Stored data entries

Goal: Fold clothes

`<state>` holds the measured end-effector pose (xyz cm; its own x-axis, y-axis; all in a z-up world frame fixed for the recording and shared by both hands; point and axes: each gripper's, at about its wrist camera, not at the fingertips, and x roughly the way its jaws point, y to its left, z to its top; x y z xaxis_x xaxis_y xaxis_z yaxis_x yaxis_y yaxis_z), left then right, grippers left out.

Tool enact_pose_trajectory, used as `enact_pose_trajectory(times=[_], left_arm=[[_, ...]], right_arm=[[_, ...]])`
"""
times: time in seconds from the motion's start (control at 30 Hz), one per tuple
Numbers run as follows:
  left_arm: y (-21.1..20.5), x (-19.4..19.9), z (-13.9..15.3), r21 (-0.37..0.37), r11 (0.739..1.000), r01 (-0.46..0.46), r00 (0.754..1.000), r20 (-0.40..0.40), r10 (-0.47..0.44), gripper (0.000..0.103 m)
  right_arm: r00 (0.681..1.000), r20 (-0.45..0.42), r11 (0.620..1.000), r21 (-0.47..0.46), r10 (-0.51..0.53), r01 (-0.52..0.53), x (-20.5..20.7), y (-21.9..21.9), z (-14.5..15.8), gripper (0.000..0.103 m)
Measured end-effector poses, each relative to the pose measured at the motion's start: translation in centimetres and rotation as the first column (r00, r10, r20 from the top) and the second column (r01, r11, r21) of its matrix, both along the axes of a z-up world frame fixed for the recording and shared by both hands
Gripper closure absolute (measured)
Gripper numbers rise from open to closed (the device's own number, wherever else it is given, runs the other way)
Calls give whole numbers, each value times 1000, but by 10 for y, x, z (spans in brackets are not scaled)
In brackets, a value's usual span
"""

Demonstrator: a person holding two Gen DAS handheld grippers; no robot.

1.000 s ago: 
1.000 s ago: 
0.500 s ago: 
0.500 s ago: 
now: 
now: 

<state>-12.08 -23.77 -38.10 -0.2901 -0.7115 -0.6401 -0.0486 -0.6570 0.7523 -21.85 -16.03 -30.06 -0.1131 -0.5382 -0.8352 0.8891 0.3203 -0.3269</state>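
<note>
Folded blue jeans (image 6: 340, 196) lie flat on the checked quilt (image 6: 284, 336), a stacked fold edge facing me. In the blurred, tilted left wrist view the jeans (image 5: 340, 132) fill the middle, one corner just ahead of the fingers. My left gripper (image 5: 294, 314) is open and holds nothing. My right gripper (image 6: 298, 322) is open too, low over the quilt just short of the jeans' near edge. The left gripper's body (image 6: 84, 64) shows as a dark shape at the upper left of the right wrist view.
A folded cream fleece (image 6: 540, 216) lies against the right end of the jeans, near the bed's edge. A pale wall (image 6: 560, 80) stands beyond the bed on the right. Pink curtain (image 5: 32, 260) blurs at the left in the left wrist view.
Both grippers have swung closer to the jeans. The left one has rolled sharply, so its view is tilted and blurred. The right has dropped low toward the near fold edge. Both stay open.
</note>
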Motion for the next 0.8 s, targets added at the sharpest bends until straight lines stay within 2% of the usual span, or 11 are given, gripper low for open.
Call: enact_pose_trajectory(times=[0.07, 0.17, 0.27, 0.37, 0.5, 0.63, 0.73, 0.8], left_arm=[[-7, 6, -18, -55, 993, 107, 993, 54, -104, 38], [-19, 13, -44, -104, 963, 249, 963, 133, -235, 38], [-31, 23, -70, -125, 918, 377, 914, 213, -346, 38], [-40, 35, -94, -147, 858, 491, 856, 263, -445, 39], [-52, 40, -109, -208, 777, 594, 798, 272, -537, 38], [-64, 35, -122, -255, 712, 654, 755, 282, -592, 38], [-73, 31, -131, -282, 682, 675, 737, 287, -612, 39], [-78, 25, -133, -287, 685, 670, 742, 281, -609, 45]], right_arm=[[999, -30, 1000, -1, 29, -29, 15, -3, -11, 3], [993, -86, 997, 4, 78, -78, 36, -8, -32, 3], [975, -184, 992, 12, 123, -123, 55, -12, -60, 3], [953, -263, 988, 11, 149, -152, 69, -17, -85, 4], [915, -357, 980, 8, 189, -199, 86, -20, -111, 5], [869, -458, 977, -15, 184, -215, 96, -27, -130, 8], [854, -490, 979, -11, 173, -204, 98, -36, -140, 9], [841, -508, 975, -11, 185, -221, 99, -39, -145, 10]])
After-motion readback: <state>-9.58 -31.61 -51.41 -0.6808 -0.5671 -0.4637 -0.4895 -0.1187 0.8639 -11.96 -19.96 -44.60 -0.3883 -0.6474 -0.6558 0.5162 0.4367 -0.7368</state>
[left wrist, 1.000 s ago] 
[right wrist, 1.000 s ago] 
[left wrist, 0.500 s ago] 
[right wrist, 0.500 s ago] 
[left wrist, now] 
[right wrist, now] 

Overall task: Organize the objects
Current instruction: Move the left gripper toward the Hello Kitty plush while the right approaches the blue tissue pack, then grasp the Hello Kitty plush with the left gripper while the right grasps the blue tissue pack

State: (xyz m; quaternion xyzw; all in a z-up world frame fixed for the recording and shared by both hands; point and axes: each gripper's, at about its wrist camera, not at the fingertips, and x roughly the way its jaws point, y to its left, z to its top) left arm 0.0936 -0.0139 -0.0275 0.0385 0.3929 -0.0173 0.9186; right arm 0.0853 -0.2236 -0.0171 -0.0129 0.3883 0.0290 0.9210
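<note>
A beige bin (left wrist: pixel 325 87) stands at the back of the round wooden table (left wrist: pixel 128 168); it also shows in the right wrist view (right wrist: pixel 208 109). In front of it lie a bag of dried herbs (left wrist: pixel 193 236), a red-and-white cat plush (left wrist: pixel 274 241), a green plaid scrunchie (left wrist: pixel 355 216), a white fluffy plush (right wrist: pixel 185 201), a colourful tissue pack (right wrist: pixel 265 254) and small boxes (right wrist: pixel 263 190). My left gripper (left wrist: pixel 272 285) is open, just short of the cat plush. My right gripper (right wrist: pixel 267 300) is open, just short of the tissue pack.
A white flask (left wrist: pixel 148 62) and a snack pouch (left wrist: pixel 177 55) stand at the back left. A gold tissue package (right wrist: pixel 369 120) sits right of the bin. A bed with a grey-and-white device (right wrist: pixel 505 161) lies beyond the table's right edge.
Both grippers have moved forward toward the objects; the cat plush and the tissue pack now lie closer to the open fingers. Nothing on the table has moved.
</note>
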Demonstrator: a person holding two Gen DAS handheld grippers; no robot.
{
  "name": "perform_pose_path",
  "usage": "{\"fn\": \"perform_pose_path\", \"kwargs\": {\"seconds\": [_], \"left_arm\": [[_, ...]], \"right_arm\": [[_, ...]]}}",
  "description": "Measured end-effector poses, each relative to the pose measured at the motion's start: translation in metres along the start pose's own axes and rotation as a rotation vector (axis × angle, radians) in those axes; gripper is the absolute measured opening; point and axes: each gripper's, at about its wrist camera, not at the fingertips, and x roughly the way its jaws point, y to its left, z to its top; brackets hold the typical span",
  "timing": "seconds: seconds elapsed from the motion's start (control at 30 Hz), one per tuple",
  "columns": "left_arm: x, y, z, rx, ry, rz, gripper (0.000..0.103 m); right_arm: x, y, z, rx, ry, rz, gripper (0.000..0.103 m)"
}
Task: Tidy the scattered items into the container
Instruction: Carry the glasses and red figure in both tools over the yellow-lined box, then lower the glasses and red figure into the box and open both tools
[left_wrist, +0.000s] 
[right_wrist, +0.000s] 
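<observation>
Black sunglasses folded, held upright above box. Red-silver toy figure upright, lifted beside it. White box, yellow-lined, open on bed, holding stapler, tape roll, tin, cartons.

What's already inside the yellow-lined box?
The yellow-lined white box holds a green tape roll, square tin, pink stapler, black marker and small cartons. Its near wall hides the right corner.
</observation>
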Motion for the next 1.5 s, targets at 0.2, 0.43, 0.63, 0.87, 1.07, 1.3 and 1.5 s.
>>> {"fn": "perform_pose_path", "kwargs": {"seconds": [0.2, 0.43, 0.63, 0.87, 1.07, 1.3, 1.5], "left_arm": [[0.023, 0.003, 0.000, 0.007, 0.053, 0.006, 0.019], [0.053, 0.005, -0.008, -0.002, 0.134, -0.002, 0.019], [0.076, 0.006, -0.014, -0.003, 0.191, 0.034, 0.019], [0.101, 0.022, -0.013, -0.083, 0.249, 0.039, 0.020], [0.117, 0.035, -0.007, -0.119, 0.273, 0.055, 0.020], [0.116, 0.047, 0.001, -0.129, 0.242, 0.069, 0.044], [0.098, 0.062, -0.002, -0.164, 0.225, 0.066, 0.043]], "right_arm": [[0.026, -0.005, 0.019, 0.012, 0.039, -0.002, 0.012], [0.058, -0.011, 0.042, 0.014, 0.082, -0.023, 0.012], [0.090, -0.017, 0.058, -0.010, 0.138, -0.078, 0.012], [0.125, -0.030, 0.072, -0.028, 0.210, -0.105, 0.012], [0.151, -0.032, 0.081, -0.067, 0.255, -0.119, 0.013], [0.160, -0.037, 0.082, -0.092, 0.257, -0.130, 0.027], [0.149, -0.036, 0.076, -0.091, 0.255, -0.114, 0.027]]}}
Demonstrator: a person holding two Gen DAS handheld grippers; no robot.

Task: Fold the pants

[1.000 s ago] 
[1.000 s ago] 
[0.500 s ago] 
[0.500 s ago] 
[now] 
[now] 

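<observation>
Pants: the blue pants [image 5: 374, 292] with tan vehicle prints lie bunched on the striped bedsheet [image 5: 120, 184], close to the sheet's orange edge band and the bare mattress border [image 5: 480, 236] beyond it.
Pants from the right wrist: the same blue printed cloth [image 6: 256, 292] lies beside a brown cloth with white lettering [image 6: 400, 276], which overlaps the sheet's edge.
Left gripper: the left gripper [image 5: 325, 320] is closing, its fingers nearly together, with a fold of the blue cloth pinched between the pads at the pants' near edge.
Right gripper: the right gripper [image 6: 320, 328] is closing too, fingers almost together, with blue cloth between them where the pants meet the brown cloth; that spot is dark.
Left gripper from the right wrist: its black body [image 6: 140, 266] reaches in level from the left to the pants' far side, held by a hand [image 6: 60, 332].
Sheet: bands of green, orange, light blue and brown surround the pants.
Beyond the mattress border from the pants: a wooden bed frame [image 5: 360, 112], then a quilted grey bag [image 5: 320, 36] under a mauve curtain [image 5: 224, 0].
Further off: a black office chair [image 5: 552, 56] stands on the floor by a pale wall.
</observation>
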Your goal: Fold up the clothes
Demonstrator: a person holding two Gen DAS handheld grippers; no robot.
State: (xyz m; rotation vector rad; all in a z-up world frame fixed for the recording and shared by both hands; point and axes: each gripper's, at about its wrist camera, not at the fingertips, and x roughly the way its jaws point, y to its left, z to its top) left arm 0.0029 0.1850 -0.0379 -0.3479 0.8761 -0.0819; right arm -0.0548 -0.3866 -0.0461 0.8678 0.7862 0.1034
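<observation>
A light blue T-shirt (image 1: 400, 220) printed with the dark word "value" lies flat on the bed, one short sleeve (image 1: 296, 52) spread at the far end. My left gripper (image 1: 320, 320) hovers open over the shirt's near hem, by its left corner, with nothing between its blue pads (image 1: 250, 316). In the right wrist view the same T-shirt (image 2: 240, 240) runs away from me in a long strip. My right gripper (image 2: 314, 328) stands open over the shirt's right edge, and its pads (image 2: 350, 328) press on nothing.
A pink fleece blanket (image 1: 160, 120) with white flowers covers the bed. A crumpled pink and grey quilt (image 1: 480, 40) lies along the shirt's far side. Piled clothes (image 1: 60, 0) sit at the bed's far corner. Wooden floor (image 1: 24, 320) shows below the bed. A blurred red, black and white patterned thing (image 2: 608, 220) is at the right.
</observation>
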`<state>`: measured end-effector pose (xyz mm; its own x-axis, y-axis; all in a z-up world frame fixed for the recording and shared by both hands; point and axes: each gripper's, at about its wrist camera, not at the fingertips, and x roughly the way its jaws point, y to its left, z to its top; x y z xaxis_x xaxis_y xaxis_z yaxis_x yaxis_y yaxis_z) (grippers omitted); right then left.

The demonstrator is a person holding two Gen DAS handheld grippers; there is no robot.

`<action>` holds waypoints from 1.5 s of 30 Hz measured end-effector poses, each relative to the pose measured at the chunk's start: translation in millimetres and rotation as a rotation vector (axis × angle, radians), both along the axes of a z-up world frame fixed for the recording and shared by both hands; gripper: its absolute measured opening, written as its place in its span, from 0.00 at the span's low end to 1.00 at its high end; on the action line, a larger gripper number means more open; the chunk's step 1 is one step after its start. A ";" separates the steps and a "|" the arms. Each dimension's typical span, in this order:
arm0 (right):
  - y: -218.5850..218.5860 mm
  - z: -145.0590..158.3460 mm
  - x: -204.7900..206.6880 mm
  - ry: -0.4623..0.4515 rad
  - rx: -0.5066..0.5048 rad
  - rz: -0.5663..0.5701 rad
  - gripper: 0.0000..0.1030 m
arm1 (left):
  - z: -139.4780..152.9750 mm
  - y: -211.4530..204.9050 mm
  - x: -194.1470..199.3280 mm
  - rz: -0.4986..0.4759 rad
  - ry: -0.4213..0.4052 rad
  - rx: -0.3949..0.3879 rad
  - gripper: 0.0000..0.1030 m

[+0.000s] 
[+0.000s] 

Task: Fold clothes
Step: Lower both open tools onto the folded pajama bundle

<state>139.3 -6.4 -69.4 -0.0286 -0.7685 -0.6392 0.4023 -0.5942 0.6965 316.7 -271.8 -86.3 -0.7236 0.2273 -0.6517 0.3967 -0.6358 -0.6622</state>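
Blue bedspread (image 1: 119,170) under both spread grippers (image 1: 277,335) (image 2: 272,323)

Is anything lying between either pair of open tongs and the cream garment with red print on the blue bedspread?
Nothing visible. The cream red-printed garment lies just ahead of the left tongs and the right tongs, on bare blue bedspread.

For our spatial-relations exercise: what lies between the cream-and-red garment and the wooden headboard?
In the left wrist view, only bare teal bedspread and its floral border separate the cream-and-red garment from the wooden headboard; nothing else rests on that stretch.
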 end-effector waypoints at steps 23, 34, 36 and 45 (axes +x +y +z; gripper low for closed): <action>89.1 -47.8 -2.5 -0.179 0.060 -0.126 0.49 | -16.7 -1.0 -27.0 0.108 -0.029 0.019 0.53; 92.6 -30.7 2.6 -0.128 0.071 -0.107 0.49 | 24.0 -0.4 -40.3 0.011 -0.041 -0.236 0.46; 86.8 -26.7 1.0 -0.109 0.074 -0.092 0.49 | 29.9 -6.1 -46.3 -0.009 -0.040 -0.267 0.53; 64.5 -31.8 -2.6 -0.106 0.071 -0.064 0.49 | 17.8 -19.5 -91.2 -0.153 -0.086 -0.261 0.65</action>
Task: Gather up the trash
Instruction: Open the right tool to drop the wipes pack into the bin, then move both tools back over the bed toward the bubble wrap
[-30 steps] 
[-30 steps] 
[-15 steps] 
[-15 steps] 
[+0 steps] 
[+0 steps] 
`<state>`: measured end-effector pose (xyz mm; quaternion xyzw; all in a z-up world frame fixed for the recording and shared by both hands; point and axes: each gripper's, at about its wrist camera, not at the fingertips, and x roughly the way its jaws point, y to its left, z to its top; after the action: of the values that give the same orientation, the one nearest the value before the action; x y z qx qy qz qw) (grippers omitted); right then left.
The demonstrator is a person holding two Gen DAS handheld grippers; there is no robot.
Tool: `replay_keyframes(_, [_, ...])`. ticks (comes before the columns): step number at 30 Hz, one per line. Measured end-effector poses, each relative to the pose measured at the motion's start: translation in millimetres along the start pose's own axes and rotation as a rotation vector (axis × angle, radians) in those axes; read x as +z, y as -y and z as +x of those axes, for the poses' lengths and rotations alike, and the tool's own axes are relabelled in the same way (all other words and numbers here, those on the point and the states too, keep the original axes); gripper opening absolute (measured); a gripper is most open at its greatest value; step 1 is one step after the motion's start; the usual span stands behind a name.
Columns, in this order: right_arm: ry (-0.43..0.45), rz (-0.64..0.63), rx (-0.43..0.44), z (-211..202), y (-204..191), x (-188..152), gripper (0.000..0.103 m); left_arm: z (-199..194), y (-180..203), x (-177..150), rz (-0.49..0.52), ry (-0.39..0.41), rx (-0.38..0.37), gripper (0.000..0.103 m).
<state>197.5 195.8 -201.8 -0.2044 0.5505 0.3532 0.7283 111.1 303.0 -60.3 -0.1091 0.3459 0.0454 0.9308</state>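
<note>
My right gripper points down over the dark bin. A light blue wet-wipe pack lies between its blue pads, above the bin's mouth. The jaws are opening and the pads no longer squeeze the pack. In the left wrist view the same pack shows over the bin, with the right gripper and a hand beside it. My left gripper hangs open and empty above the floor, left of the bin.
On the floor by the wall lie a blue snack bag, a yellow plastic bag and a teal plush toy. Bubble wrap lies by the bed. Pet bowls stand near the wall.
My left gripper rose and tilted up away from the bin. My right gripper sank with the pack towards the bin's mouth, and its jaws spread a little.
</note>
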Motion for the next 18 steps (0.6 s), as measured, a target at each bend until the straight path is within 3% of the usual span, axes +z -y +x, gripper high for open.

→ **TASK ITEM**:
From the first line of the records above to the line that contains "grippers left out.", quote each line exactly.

→ **SOLUTION**:
Goal: Fold clothes

`<state>` holds the measured end-effector pose (xyz cm; its own x-axis, y-axis; all in a z-up world frame fixed for the recording and shared by both hands; point and axes: each gripper's, at about its wrist camera, not at the fingertips, and x roughly the way its jaws point, y to its left, z to its top; x y z xaxis_x xaxis_y xaxis_z yaxis_x yaxis_y yaxis_z), left then right, grippers left out.

The exercise requires no further answer.